Manila, is great! It is humid and hot, but I lucked out and didn’t have to deal with any rainstorms where I was. It’s a big city that isn’t the easiest to get around unless you know it like the locals. There aren’t any major bus routes that are easy to use, and the light rail service only has three lines. Jeepneys seem to go everywhere, but how to really use them I have no idea. Also, they let off the worst exhaust and are packed like sardine tins.
Anyway, my first day I spent wandering around the old city called Intramuros. This is the oldest part of the city where the Spanish settled. Unfortunately, most of the colonial era buildings were destroyed during WWII. Some parts of the wall, part of the old fort, and a single old church remain of the old Spanish architecture. They have done a lot of rebuilding since and have made it look similar to the original buildings, but it isn’t quite the same.
They highlight of what I saw in Intramuros were the churches. The Philippines are extremely Catholic. There are big churches everywhere. The Jeepneys have religious slogans and icons painted on them, and many people go to mass once or twice a day.
The most special of these is San Agustin, a UNESCO World Heritage site. With Chinese lions flanking the doors, It is the only surviving colonial-era building in Manila at almost 500 years old. During WWII, it housed the Japanese and some of their prisoners. Then the emancipating Americans used it for a bit before moving operations to the old fort. Over the centuries, the treasures of the church have been looted and destroyed by different invading forces including the British, Americans, Japanese, and Americans again (taking it back from the Japanese at the end of the war).
The church is attached to a monastery and convent. Today, many of the large rooms of these historic spaces display different aspects of the church’s and its adherents’ lives. This gave a fascinating look into the art and ceremonies of the church. The sanctuary has beautiful trompe l’oeil paintings on the ceiling adding a rich detail. Otherwise, it is very simple.
Nearby is the Manila Cathedral. The site has been home to many, many other iterations of this building. The most recent is post-war construction, but still carries character of the older colonial style. The inside is rather plain, but the stained glass is beautiful.

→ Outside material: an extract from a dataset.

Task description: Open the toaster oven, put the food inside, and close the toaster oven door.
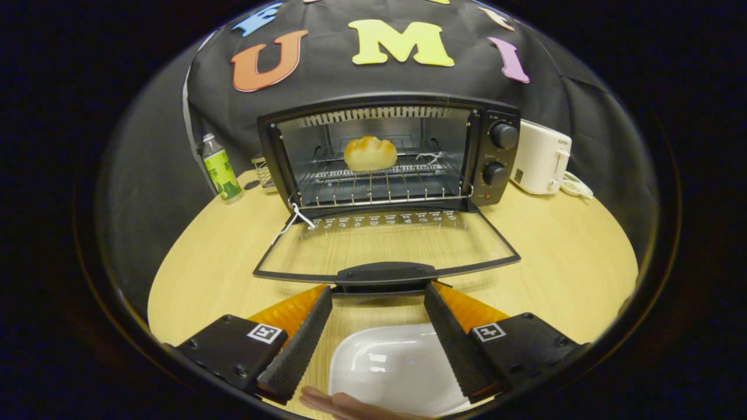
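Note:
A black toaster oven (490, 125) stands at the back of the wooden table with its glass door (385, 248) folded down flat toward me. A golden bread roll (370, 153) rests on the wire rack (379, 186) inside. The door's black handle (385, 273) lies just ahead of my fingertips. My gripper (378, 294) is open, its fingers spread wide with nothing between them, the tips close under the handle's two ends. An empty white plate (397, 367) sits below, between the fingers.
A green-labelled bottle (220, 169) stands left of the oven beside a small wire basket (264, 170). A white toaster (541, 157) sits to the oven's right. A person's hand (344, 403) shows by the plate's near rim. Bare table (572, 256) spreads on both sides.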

Barbara’s Heritage Restaurant
Before my short trip to Manila, I asked a Filipino friend if she recommended anything to do or eat. One thing she said I should try is Barbara’s, one of a handful of heritage restaurants in Intramuros. Being right across the street from San Agustin and having arrived at the church right at the beginning of the noon lunch break, I enjoyed the lunch buffet at Barbara’s. It was delicious!
The food is a bit fusion with influences from Spanish and Chinese cuisine. Of course, it had its own island flare to it. In addition to the yummy lunch in the charming atmosphere, a small band wandered and serenaded as they would in Spain or Mexico. They played songs in three languages I heard. It was a nice addition to already very good food.
I also visited Fort Santiago, which is pretty much ruins today. However, it holds a special place in the heart of the Filipinos because of their hero Rizal. He was a revolutionary at the end of the 19th century, just before America beat Spain and took over. He was imprisoned at the fort and led to his execution from there. So, today, it is a shrine to him and his story.
Outside the Walls
San Lorenzo Cathedral
However, my other favorite of the churches I saw was San Lorenzo in nearby Chinatown. The murals there are beautiful including a series of diamond-shaped paintings up the center depicting simply the life of Christ. There are other beautiful paintings around the rest of the sanctuary. The altar piece is also lovely.
The whole of Manila radiates out from Rizal Park. Similar to the Washington Mall or Tiananmen Square, this public space is surrounded by museums and government buildings. At the north end is a map of the Philippine Islands. There is a monumental statue to the people, lovely fountains and plantings, and other small gardens.
My highlight in Manila was the LDS temple in Quezon City. Monday night I had a taxi driver take me to the temple to see it at night. Then, from my hotel window, I could see it at the top of the hill. Tuesday, I spent the morning doing service there before heading to the airport. It was wonderful!